Goal of the exercise. Your answer must be an exact copy of the listing, with the images left out.

Entries provided.
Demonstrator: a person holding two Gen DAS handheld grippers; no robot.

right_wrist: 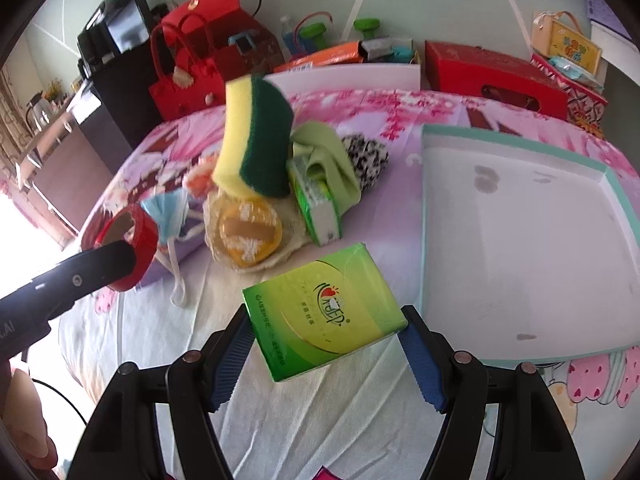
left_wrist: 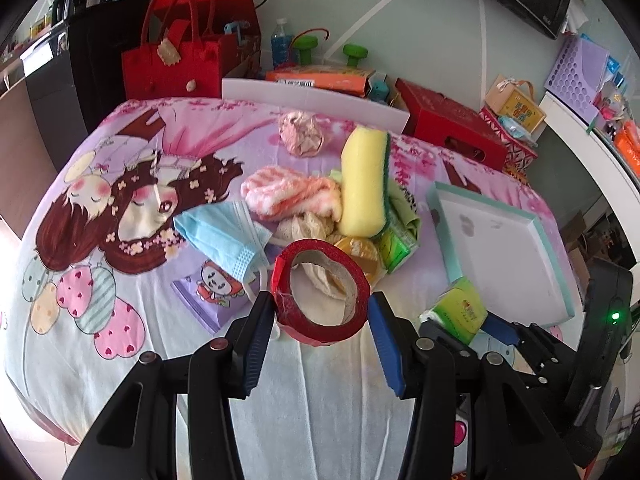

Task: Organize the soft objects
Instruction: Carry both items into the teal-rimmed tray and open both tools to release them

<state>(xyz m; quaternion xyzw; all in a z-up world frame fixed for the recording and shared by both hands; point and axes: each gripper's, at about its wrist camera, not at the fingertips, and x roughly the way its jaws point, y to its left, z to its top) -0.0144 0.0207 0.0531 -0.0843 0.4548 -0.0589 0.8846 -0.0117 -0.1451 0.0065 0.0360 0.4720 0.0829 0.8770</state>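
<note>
Left gripper [left_wrist: 320,312]: its blue pads are clamped on a red tape roll [left_wrist: 320,292], one pad on each side of the ring; the roll is tilted and held up above the cartoon-print sheet [left_wrist: 120,240], near the sheet's front edge.
Face mask [left_wrist: 224,236]: pale blue, lying on the sheet just left of the pile, its ear loops trailing toward the tape roll.
Striped fluffy cloth [left_wrist: 288,196]: pink and white, at the left side of the pile in the middle of the sheet.
Crumpled pink cloth [left_wrist: 302,134]: apart from the pile, near the sheet's far edge.
Sponge [left_wrist: 366,184]: yellow with a green scouring face, standing on end atop the pile, leaning.
Orange disc [right_wrist: 248,232]: round, in a beige net, at the front of the pile below the sponge.
Green cloth [right_wrist: 328,160]: draped over a second green tissue pack [right_wrist: 316,208] on the pile's right side; a black-and-white fluffy item [right_wrist: 368,156] lies behind it.
Right gripper [right_wrist: 326,344]: fingers pressed on the two short ends of a green tissue pack [right_wrist: 324,312], held off the sheet beside the tray's left front corner.
Tray [right_wrist: 424,220]: white with a teal rim, at the sheet's right edge; nothing lies in it.
</note>
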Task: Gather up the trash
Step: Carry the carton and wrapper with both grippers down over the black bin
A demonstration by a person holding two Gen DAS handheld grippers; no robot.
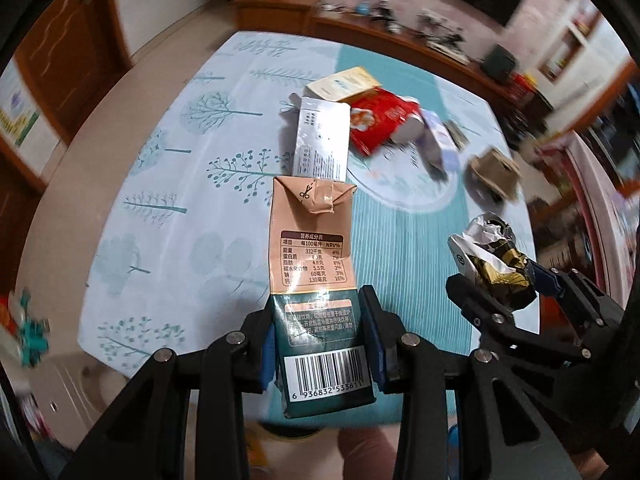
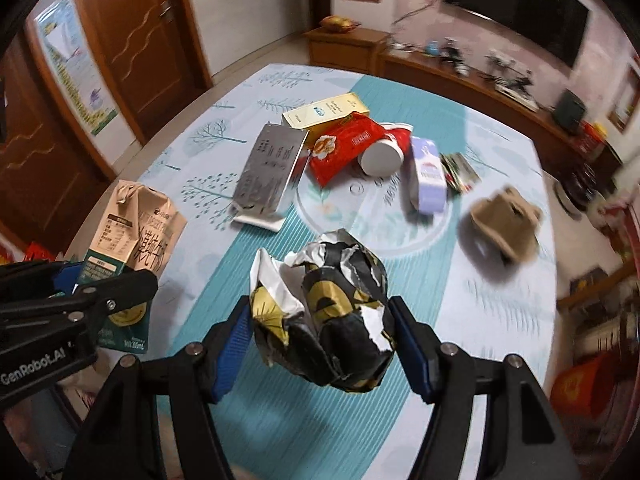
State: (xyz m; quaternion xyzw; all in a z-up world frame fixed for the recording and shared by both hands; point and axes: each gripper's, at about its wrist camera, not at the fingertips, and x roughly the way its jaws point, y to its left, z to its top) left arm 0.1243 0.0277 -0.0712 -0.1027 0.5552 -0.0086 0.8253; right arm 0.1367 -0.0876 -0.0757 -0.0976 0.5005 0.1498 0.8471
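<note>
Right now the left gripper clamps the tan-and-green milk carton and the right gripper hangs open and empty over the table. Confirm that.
Wrong on the right gripper: it is shut on a crumpled black, gold and white paper wrapper, as the right wrist view shows. The rest stands: the left gripper clamps the tan-and-green milk carton above the tree-patterned tablecloth.

1. a tan and green milk carton (image 1: 316, 280), barcode toward the camera, held above the table.
2. a crumpled black, gold and white wrapper ball (image 2: 326, 320), also held aloft.
3. on the table: silver carton (image 2: 270, 170), cream box (image 2: 326, 114), red packet (image 2: 346, 144), lilac carton (image 2: 428, 176), brown crumpled paper (image 2: 504, 224).
</note>
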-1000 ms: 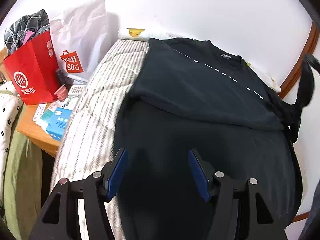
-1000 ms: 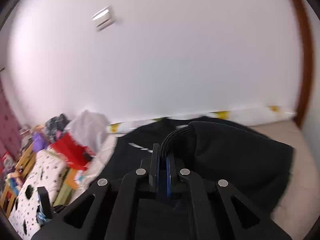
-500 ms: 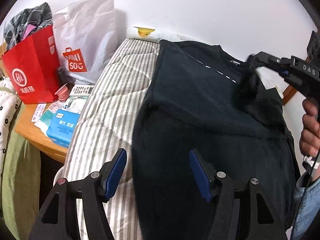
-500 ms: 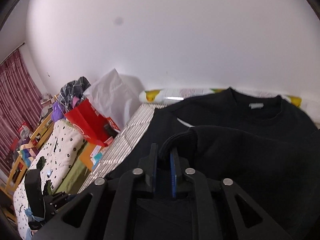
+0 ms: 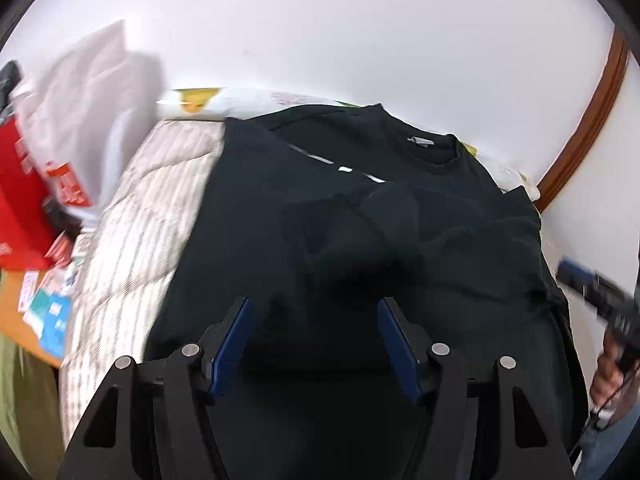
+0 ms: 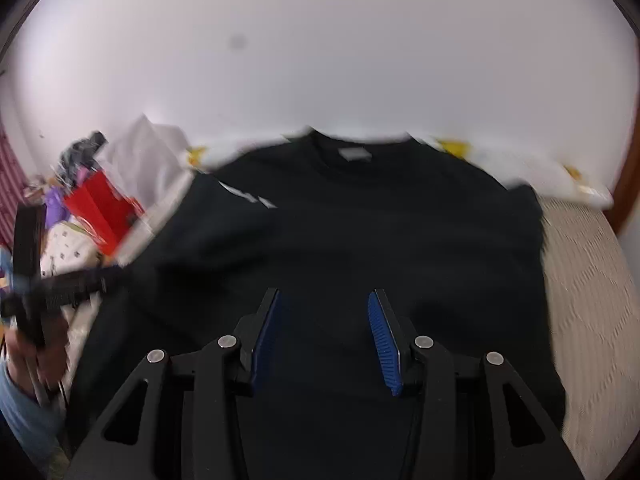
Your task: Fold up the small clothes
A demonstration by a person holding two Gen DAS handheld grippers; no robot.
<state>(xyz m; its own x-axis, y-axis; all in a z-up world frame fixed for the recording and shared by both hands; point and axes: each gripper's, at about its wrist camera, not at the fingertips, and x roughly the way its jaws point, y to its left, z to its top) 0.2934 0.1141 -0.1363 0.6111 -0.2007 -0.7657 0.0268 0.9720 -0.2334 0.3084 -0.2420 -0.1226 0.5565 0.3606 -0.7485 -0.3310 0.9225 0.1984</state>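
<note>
Left gripper (image 5: pixel 314 342): its jaws stood apart with nothing between the blue pads, hovering above the near part of the black sweatshirt (image 5: pixel 360 240); probably kept free to take the next edge.
Right gripper (image 6: pixel 324 336): its jaws had just been opening and stood parted, no cloth between the pads; the parting reads as a release of the sleeve, though the view was blurred.
Sweatshirt body: it lay spread flat on the striped mattress (image 5: pixel 132 248), hem toward the grippers and collar (image 5: pixel 424 152) toward the wall, so that the sides could be folded inward.
Folded sleeves: both sleeves lay drawn in over the chest, the cuff (image 5: pixel 390 210) of the right one resting loose near the middle; a bunched ridge remained on the right side and likely needed smoothing.
Edges: the sweatshirt's left edge ran well inside the mattress; its right edge sat close to the mattress side in the left wrist view, while the right wrist view showed bare mattress (image 6: pixel 588 280) beyond it.
Open room: bare striped cover to the left gave space for a hand to work.
Far left clutter: a red bag (image 5: pixel 20 200) and a white bag (image 5: pixel 88 112) stood beside the bed, apart from the garment.
Far end: a printed pillow (image 5: pixel 224 100) lay along the white wall, just beyond the collar.
</note>
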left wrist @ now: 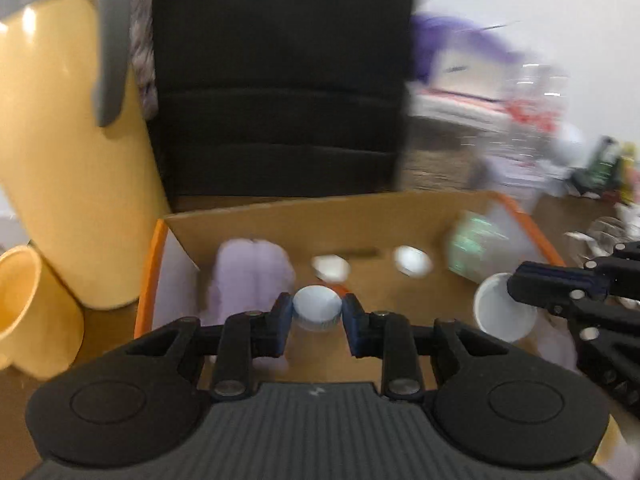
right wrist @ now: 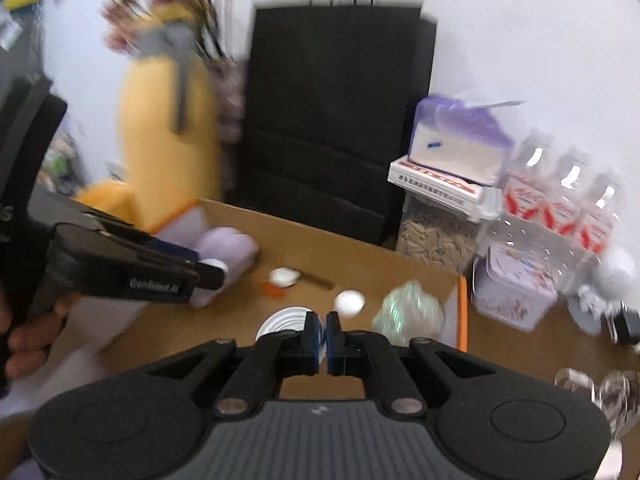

Reply to the exercise.
Demonstrator: a person holding two Gen DAS handheld grippers; no robot.

right_wrist: 
left_wrist: 

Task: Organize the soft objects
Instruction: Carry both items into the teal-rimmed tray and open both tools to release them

<state>(xyz m; quaternion xyzw; all in a z-up world frame fixed for the recording and shared by both hands; point and axes: each gripper's, at about its wrist camera, not at the fingertips, and x roughly the way its jaws point, y to its left, z to its top) -0.0144 0.0207 0.0531 -0.0843 0.4548 -0.0589 0.8846 -0.0117 -0.1451 0.0065 0.0360 0.4720 0.0829 0.8770</state>
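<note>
Left gripper [left_wrist: 320,312]: its blue pads are clamped on a red tape roll [left_wrist: 320,292], one pad on each side of the ring; the roll is tilted and held up above the cartoon-print sheet [left_wrist: 120,240], near the sheet's front edge.
Face mask [left_wrist: 224,236]: pale blue, lying on the sheet just left of the pile, its ear loops trailing toward the tape roll.
Striped fluffy cloth [left_wrist: 288,196]: pink and white, at the left side of the pile in the middle of the sheet.
Crumpled pink cloth [left_wrist: 302,134]: apart from the pile, near the sheet's far edge.
Sponge [left_wrist: 366,184]: yellow with a green scouring face, standing on end atop the pile, leaning.
Orange disc [right_wrist: 248,232]: round, in a beige net, at the front of the pile below the sponge.
Green cloth [right_wrist: 328,160]: draped over a second green tissue pack [right_wrist: 316,208] on the pile's right side; a black-and-white fluffy item [right_wrist: 368,156] lies behind it.
Right gripper [right_wrist: 326,344]: fingers pressed on the two short ends of a green tissue pack [right_wrist: 324,312], held off the sheet beside the tray's left front corner.
Tray [right_wrist: 424,220]: white with a teal rim, at the sheet's right edge; nothing lies in it.
</note>
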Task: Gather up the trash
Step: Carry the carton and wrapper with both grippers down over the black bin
A demonstration by a person holding two Gen DAS handheld grippers; no robot.
State: (xyz m; quaternion xyzw; all in a z-up world frame fixed for the recording and shared by both hands; point and axes: each gripper's, at about its wrist camera, not at the fingertips, and x roughly the way its jaws point, y to its left, z to its top) left arm 0.1243 0.0277 -0.0712 -0.1027 0.5552 -0.0086 0.8253; right arm 0.1367 -0.0876 -0.0757 -0.0976 0.5005 0.1498 0.8471
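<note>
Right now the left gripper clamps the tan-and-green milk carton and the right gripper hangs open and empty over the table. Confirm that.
Wrong on the right gripper: it is shut on a crumpled black, gold and white paper wrapper, as the right wrist view shows. The rest stands: the left gripper clamps the tan-and-green milk carton above the tree-patterned tablecloth.

1. a tan and green milk carton (image 1: 316, 280), barcode toward the camera, held above the table.
2. a crumpled black, gold and white wrapper ball (image 2: 326, 320), also held aloft.
3. on the table: silver carton (image 2: 270, 170), cream box (image 2: 326, 114), red packet (image 2: 346, 144), lilac carton (image 2: 428, 176), brown crumpled paper (image 2: 504, 224).
</note>
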-1000 ms: 
-1000 ms: 
-500 ms: 
-500 ms: 
+0 ms: 
+0 ms: 
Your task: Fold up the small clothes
A demonstration by a person holding two Gen DAS handheld grippers; no robot.
<state>(xyz m; its own x-axis, y-axis; all in a z-up world frame fixed for the recording and shared by both hands; point and axes: each gripper's, at about its wrist camera, not at the fingertips, and x roughly the way its jaws point, y to its left, z to its top) 0.2934 0.1141 -0.1363 0.6111 -0.2007 -0.7657 0.0268 0.9720 -0.2334 0.3084 -0.2420 -0.1226 0.5565 0.3606 -0.7485 -0.3310 0.9225 0.1984</state>
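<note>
Left gripper (image 5: pixel 314 342): its jaws stood apart with nothing between the blue pads, hovering above the near part of the black sweatshirt (image 5: pixel 360 240); probably kept free to take the next edge.
Right gripper (image 6: pixel 324 336): its jaws had just been opening and stood parted, no cloth between the pads; the parting reads as a release of the sleeve, though the view was blurred.
Sweatshirt body: it lay spread flat on the striped mattress (image 5: pixel 132 248), hem toward the grippers and collar (image 5: pixel 424 152) toward the wall, so that the sides could be folded inward.
Folded sleeves: both sleeves lay drawn in over the chest, the cuff (image 5: pixel 390 210) of the right one resting loose near the middle; a bunched ridge remained on the right side and likely needed smoothing.
Edges: the sweatshirt's left edge ran well inside the mattress; its right edge sat close to the mattress side in the left wrist view, while the right wrist view showed bare mattress (image 6: pixel 588 280) beyond it.
Open room: bare striped cover to the left gave space for a hand to work.
Far left clutter: a red bag (image 5: pixel 20 200) and a white bag (image 5: pixel 88 112) stood beside the bed, apart from the garment.
Far end: a printed pillow (image 5: pixel 224 100) lay along the white wall, just beyond the collar.
</note>
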left wrist @ now: 
right wrist @ now: 

The answer given is complete.